Submitted to: Annual Merck Merial Veterinary Scholars Symposium
Publication Type: Abstract Only
Publication Acceptance Date: 6/27/2005
Publication Date: 7/28/2005
Citation: Schatz, A.J., Morrison, E., Bearson, S.M. 2005. Monitoring the shedding of Salmonella enterica serovar Typhimurium from experimentally infected swine [abstract]. Annual Merck Merial Veterinary Scholars Symposium. p.48 Interpretive Summary:
Technical Abstract: The ability of Salmonella to establish a carrier state in swine and the development of porcine resistance to Salmonella shedding is not well understood. Differential expression of host-specific, immune-related genes may be responsible for variations in the susceptibility of individual swine to Salmonella colonization and infection. Thus, swine that are resistant to Salmonella may possess different genetic traits that reduce colonization. The identification and exploitation of these traits could enhance the resistance of swine herds to Salmonella via selective breeding as well as be used to develop diagnostic tools to identify Salmonella-carrier pigs. The goal of phase I of this project was to experimentally inoculate 40 pigs at 7 weeks of age with 1 X 10**9 CFU of Salmonella enterica serovar Typhimurium and monitor their fecal shedding of the bacteria over a three-week period to identify shedders and non-shedders for future porcine transcriptional profiling.

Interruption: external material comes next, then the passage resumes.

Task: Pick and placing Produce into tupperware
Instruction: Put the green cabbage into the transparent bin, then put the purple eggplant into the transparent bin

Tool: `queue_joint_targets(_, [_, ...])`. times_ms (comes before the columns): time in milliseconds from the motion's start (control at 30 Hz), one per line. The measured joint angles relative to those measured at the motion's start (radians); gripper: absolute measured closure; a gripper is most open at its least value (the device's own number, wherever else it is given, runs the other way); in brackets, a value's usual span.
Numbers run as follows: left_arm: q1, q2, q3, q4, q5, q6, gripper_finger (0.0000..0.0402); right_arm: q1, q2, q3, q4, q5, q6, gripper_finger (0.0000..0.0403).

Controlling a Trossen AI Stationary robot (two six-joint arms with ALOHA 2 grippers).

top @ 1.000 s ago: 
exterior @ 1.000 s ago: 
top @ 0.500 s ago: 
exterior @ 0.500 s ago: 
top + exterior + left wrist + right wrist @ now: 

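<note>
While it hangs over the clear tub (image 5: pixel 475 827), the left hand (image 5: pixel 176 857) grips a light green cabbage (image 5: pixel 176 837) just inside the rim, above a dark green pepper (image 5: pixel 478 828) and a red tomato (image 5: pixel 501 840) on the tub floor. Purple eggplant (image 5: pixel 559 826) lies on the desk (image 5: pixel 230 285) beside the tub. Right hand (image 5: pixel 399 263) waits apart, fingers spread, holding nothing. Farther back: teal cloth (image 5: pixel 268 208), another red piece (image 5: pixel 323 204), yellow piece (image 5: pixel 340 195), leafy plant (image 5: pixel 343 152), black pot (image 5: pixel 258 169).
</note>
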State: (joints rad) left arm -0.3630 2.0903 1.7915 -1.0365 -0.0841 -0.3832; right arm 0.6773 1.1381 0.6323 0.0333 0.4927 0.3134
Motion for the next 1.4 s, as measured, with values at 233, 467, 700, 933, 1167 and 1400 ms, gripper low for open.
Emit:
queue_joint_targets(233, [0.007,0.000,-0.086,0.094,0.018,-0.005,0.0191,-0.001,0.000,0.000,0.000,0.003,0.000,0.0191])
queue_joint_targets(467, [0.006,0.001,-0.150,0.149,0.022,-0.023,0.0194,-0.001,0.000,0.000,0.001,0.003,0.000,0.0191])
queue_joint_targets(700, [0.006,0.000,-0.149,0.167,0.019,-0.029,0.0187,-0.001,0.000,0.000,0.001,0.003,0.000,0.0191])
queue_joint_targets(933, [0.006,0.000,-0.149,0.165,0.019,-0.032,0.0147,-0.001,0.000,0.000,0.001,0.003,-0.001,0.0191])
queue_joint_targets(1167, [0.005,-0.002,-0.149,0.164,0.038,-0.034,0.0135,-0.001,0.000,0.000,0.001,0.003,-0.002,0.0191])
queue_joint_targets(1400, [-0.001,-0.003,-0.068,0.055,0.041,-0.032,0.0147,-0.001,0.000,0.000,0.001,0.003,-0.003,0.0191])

Qualitative and quantitative bacteriology was performed on 1-gram fecal samples at 2 days (d), 7 d, 14 d, and 21 d p.i. Non-shedders were identified as pigs that tested Salmonella positive on day 2, but were subsequently negative 2 out of the 3 test days at 7 d, 14 d, and 21 d p.i., including testing Salmonella negative on day 21. Shedders were defined as pigs that tested Salmonella positive on day 2, and were also positive 2 out of the 3 test days at 7 d, 14 d, 21 d p.i., including testing Salmonella positive on day 21. Of the 40 pigs infected, 36 were classified as shedders (qualitative bacteriology) with 6 defined as strong-shedders based on quantitative bacteriology. The remaining 4 pigs met the criteria to be classified as non-shedders. Four animals from each of the strong-shedder and non-shedder groups have been chosen for RNA isolation from selected tissues and Affymetrix DNA microarray analysis to characterize the differential host gene expression profiles that are responsible for the susceptible and resistant shedding phenotypes of the Salmonella-infected pigs.